The essence of tourism is hypervisuality and no one understand this more than the OPCs or "Off-Project Consultants" who pitch timeshare to tourists. One of the best in the business is my friend Stan, who spends between three and eight hours a day inside a small booth where he is constantly watching tourists. Depending on where he is stationed, the booth's d├ęcor might be rustic, with rough, unpolished wooden surfaces and a sign on top that proclaims "Hiking Service" or the booth might be more modern looking with smoother lines and pastel colored walls interrupted by offers for discounts to amusement parks. All of the OPC booths are recessed within a small slot, usually wedged between stores. There are only three walls defining the back and sides of each booth so that the front is completely open to the sidewalk. Stan is always exposed to the elements so that inside the booth there is a constant din of either box fans or space heaters. Glossy brochures for tourist attractions and coupon books proclaiming to save the user hundreds of dollars act as bait for unwitting consumers.

From this booth, Stan has a perfect vantage point of the tourists who walk by, allowing him to assess their social, political, and economic assets on the fly. His head bubbles with the different clues that help him unravel tourists' identities and, in effect, make a quick estimate of their credit score, their willingness to listen to his speech about timeshare, the likelihood they will return to Gatlinburg for yearly vacations, and the amount of money (if any) in their bank accounts. He scans the crowd looking for the ideal consumers: a couple, preferably middle-aged, and well-dressed. Other smaller clues are also important: Do they have a lot of shopping bags? What type of purse is she carrying? Look at his watch—is it expensive? What sort of jewelry does she wear? Is that an authentic, luxury, name-brand seal on her leather purse? Do they have kids? If so, are the kids old enough to manipulate their parents into owning a timeshare so they can have access to a water park? When he spots his prey he positions himself casually erect, half sitting and half standing next to his desk. The couple walks by and Stan leans in, starting an easy conversation, "Are you two going to be in town for a couple of days?"

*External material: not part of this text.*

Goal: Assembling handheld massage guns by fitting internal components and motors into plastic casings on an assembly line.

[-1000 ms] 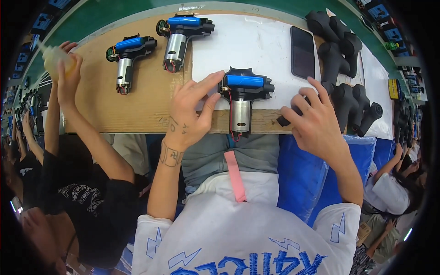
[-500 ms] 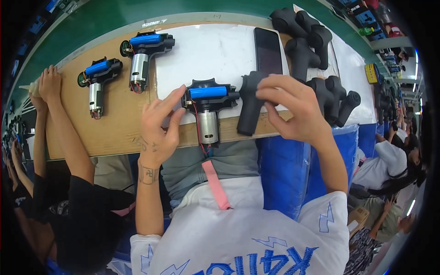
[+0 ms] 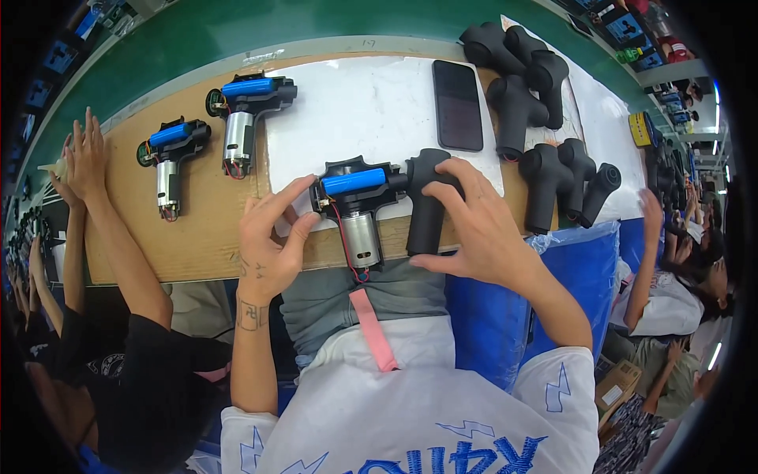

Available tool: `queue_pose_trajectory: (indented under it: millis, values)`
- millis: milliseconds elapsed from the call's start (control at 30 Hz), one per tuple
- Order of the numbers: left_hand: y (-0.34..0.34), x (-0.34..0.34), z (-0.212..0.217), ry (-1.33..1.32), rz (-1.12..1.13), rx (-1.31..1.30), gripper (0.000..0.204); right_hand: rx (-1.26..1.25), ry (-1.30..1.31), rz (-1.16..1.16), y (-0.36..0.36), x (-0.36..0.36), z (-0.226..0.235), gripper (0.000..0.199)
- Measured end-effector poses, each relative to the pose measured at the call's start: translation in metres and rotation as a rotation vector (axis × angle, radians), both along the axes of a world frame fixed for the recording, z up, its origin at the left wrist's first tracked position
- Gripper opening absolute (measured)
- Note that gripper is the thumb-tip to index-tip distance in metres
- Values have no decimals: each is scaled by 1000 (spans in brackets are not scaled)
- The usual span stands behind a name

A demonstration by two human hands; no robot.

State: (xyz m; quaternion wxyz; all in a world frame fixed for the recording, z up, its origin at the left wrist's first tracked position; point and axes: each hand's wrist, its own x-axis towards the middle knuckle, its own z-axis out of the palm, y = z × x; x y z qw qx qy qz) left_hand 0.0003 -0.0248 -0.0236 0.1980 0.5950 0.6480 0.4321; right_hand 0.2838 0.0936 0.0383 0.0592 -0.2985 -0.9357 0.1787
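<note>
A motor assembly (image 3: 357,207) with a blue battery cell on top and a silver motor below lies near the front edge of the board. My left hand (image 3: 271,237) pinches its left end between thumb and fingers. A black handle-shaped housing shell (image 3: 429,199) lies right beside the assembly, touching its right end. My right hand (image 3: 478,223) rests over the shell and grips it.
Two more blue-and-silver assemblies (image 3: 170,156) (image 3: 246,114) lie at the left of the brown board (image 3: 197,229). A dark phone (image 3: 457,104) lies on the white sheet (image 3: 363,110). Several black shells (image 3: 545,118) are heaped at right. Another person's raised hands (image 3: 85,154) are at left; a blue bin (image 3: 493,316) stands below.
My right hand has brought the black shell from beside the pile up against the assembly's right end. My left hand keeps holding the assembly's left end.
</note>
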Motion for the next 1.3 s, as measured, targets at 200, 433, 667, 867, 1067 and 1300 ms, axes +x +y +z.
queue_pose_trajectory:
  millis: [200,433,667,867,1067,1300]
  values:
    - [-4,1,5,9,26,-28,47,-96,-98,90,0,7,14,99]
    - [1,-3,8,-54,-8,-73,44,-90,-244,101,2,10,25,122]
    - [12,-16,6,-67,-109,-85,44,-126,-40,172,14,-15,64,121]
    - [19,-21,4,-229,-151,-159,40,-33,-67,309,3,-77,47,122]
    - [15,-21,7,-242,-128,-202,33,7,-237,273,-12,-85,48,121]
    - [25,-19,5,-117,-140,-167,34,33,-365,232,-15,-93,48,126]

This is usually how it starts for Stan. Other OPCs have different ways of getting tourists' attention, often referred to as a "pitch." What does this interplay of gazes tell us about power, class, and the ever-changing tourism industry of the Smoky Mountains?


This blog is based on ethnographic fieldwork in the tourism industry of Sevier County, Tennessee. This is a place that has labored under the dual identity of being America's backward, impoverished stepchild and being the honored preservers of lost traditions. But neither of these stereotypes captures the essence of what it is to live there. Tourism changes the dynamics of power and the politics of identity in ways that link together narratives of history and heritage with global flows of goods, services, ideas, and people. In the Smoky Mountains might you find an immigrant from Pakistan selling corncob pipes and hillbilly T-shirts, all of which were made in Asia. It is a very special place, made even more so by its unique past, its vibrant diversity, and the often troubling consequences of commercialized tourism.

The beauty of the mountains, the diversity of people, the influx of seasonal workers, the degradation of the environment, the stores filled with cheap mass-produced souvenirs, the poverty of service workers, and the narratives of heritage perpetuated by the arts and crafts industries all make the Smoky Mountains a place filled with disjuncture. To borrow a phrase from the Marxist thinker Raymond Williams, the Smoky Mountains is a "structure of feeling" a place "at the "edge of semantic availability." In other words, it is the perfect place for an anthropologist.

The photo is of Gatlinburg, one of three neon-festooned towns that line the entryway to the Great Smoky Mountain National Park.